Le rôle central que doit jouer le dialogue social en période de crise a également fait l’objet d’un accord général, aussi bien pour dégager un consensus sur les problèmes les plus difficiles que pour veiller à ce que les implications sociales de la crise et de ses suites soient pleinement prises en compte. Finalement, les deux institutions vont poursuivre et approfondir leur coopération afin d’appuyer le G20 et son Processus d’évaluation mutuelle qui vise à maintenir une croissance mondiale vigoureuse, durable et équilibrée.

Quelles perspectives après la conférence OIT-FMI d’Oslo?

Bien que le FMI et l’OIT aient des mandats et des outils politiques différents, nous nous sommes réunis pour nous attaquer aux défis de la croissance, de l’emploi et de la cohésion sociale.

Ce processus a débuté avec la visite du Directeur général du FMI, Dominique Strauss-Kahn, au Conseil d’administration du BIT en mars 2009 et s’est poursuivi au fil des semaines et des mois alors que nous participions ensemble au Sommet sur les Objectifs du Millénaire pour le développement à New York, puis à la réunion du G20 à Séoul en novembre.

Le Directeur du FMI a également donné son accord pour s’adresser à la Conférence internationale du Travail l’an prochain. Mais la conférence d’Oslo nous a surtout démontré la nécessité de commencer à travailler en plus étroite collaboration sur des questions qui sont bien trop complexes pour n’être abordées que sous un seul angle.

Nous devons faire face à des inégalités croissantes, un secteur informel qui s’étend, des modèles de croissance pauvres en emploi, des gains de productivité et des salaires qui stagnent, une protection sociale de base inexistante, et bien d’autres carences. Notre réunion d’Oslo a contribué à déterminer quelles mesures devraient être prises pour ramener des millions de personnes vers le monde du travail. S’attaquer à la crise de l’emploi n’est pas seulement indispensable pour une véritable reprise économique mondiale, c’est aussi vital pour la cohésion sociale et la paix.

L’agenda de l’OIT pour le travail décent est une source de dignité personnelle. De stabilité des familles et des ménages. De paix dans la communauté. De confiance dans les gouvernements et les entreprises et de crédibilité générale des institutions qui régissent nos sociétés. Le travail est bien plus qu’un coût de production. La simple aspiration à avoir une chance égale d’obtenir un travail décent est en tête des priorités politiques, plébiscitée dans les enquêtes d’opinion.

Le défi consiste maintenant à entretenir le mouvement enclenché par la conférence d’Oslo. Le récent Sommet du G20 à Séoul a confirmé que la création d’emplois de qualité devait être au cœur de la reprise économique mondiale. J’exhorte le G20 à mettre en œuvre cet engagement et promet la pleine et entière coopération de l’OIT.

L’équité doit être la boussole qui nous guide hors de la crise.

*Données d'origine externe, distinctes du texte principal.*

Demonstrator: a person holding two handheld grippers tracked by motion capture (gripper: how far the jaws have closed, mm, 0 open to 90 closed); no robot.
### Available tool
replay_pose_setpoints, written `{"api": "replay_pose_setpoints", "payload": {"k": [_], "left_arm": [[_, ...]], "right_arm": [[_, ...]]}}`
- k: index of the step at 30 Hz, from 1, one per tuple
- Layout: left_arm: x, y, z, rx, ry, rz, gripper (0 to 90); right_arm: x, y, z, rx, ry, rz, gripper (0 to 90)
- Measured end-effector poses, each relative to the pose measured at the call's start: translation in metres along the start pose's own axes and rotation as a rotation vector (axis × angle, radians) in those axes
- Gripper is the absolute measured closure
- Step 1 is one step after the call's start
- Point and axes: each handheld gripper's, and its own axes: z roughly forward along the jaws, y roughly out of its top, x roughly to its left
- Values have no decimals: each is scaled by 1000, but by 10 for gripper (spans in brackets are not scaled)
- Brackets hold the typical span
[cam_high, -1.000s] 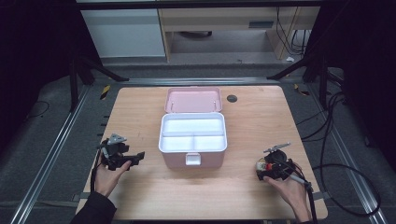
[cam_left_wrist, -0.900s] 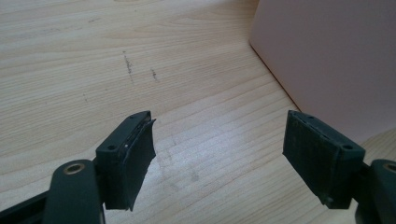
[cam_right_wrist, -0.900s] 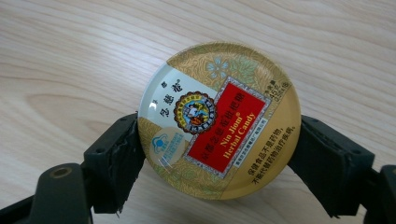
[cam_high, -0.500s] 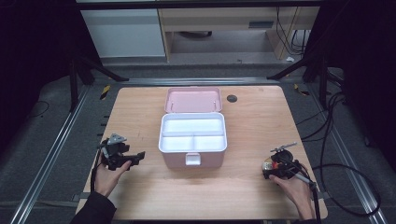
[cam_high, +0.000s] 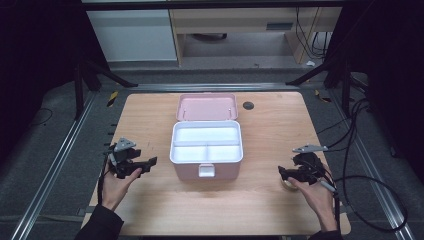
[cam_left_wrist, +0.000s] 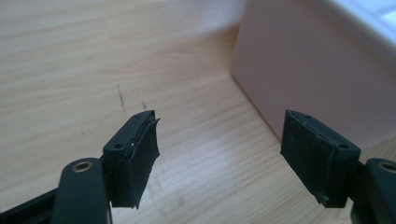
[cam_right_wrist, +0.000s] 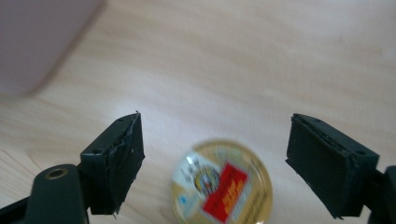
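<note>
Right tool (cam_high: 292, 176) farther right, off a small round tin (cam_right_wrist: 222, 182); left tool's (cam_high: 145, 164) jaws slightly narrower.

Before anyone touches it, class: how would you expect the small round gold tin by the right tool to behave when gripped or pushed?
The round gold tin lies flat on the wooden table, so it will probably slide rather than roll or tip. Its glossy lid looks hard and smooth, likely stiff but slippery against the pads. It looks low, so the right tool, open around it, may get little edge to grip.
</note>
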Motion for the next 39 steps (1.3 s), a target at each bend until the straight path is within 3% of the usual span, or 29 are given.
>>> {"api": "replay_pose_setpoints", "payload": {"k": [2, 3, 4, 5, 6, 7, 8, 11, 14, 15, 17, 24, 30, 34, 39], "left_arm": [[-7, 11, -4, -29, -12, 25, 288], [-7, 11, -4, -29, -12, 25, 291], [-10, 15, -5, -38, -14, 33, 292], [-13, 19, -6, -47, -18, 41, 292], [-18, 25, -8, -65, -28, 55, 299], [-18, 25, -8, -65, -28, 55, 300], [-22, 31, -9, -80, -37, 63, 302], [-25, 37, -9, -92, -50, 63, 308], [-31, 42, -5, -94, -70, 69, 326], [-32, 43, -3, -86, -80, 78, 326], [-39, 45, 4, -69, -108, 92, 343], [-46, 45, 19, -22, -120, 113, 428], [-48, 47, 28, -9, -151, 114, 526], [-48, 50, 31, -6, -127, 122, 541], [-44, 51, 34, -13, -135, 105, 564]], "right_arm": [[6, 11, -3, -54, 9, -22, 215], [6, 11, -3, -54, 9, -22, 215], [13, 22, -7, -113, 33, -37, 229], [13, 22, -7, -113, 33, -37, 229], [21, 34, -8, -156, 79, -55, 242], [21, 34, -8, -156, 79, -55, 242], [30, 46, -8, -188, 124, -68, 246], [40, 57, -6, -218, 164, -72, 249], [63, 75, 1, -241, 215, -106, 255], [63, 75, 1, -241, 215, -106, 255], [77, 83, 8, -243, 236, -132, 273], [92, 86, 28, -202, 243, -155, 361], [93, 83, 36, -174, 242, -163, 432], [95, 81, 40, -171, 246, -172, 499], [95, 81, 40, -170, 249, -161, 511]]}}
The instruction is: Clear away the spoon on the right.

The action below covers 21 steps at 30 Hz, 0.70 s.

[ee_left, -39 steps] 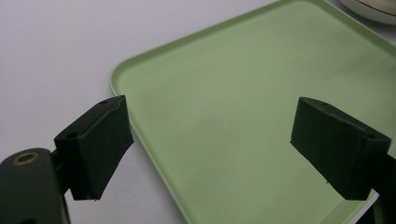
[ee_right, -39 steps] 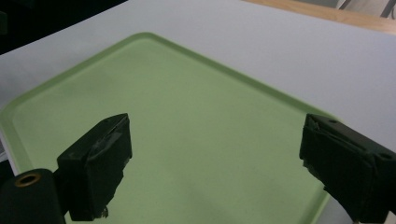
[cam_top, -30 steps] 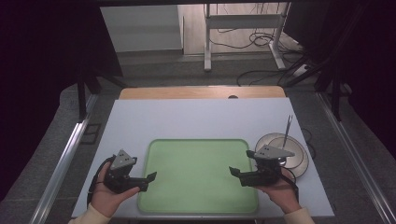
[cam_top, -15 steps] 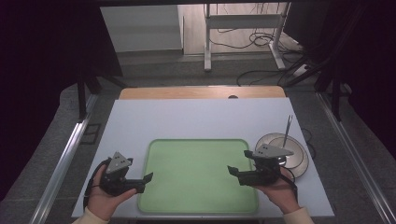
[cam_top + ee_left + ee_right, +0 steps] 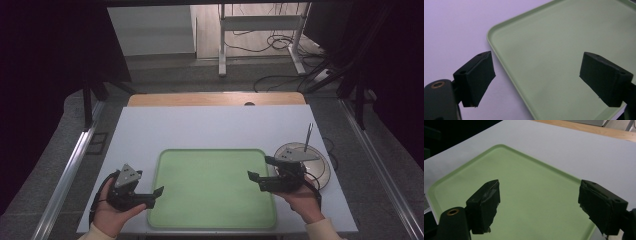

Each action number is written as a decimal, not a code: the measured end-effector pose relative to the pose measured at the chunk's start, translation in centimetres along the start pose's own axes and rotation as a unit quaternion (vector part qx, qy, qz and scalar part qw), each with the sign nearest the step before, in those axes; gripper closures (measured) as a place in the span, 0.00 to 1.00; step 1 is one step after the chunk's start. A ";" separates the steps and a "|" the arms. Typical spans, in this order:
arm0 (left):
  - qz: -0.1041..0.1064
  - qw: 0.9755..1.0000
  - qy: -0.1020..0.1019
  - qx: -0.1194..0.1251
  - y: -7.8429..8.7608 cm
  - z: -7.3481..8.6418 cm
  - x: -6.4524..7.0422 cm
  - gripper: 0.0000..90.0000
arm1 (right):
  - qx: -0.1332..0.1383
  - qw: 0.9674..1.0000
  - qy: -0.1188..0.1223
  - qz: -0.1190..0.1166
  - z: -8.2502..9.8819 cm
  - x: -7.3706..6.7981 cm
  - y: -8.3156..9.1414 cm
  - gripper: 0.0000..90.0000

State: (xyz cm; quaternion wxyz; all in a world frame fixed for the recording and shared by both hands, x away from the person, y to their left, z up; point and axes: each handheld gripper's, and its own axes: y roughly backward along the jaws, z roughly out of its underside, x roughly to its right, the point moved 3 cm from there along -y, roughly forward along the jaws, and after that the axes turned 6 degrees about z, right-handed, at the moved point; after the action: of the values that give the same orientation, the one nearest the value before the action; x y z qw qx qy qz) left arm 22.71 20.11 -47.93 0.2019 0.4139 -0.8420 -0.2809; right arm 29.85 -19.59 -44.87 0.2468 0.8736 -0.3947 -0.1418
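Note:
A pale green tray (image 5: 210, 190) lies empty on the white table (image 5: 210, 125). A hand holds my left gripper (image 5: 156, 196) at the tray's left edge, pointing right. Its jaws stand open astride the tray's rim (image 5: 499, 53) with nothing between them, as the left gripper view (image 5: 536, 75) shows. At the tray's right edge my right gripper (image 5: 257, 167) points left over the tray (image 5: 524, 182). Its jaws (image 5: 539, 200) have just been closing a little but still stand wide open, with nothing between them.
A round metal dish (image 5: 320, 167) with a thin utensil (image 5: 308, 136) standing up in it sits just right of my right hand. A wooden strip (image 5: 215, 98) runs along the table's far edge. Cables lie on the floor beyond.

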 end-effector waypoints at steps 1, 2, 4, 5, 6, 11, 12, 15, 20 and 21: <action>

Les populations peuvent comprendre et accepter des choix difficiles si elles perçoivent que chacun prend sa part du fardeau. Les gouvernements ne devraient pas avoir à choisir entre les exigences des marchés financiers et les besoins de leurs citoyens. La stabilité financière et la stabilité sociale doivent aller de pair. Sinon, ce n’est pas seulement l’économie mondiale mais aussi la cohésion sociale qui sera en danger.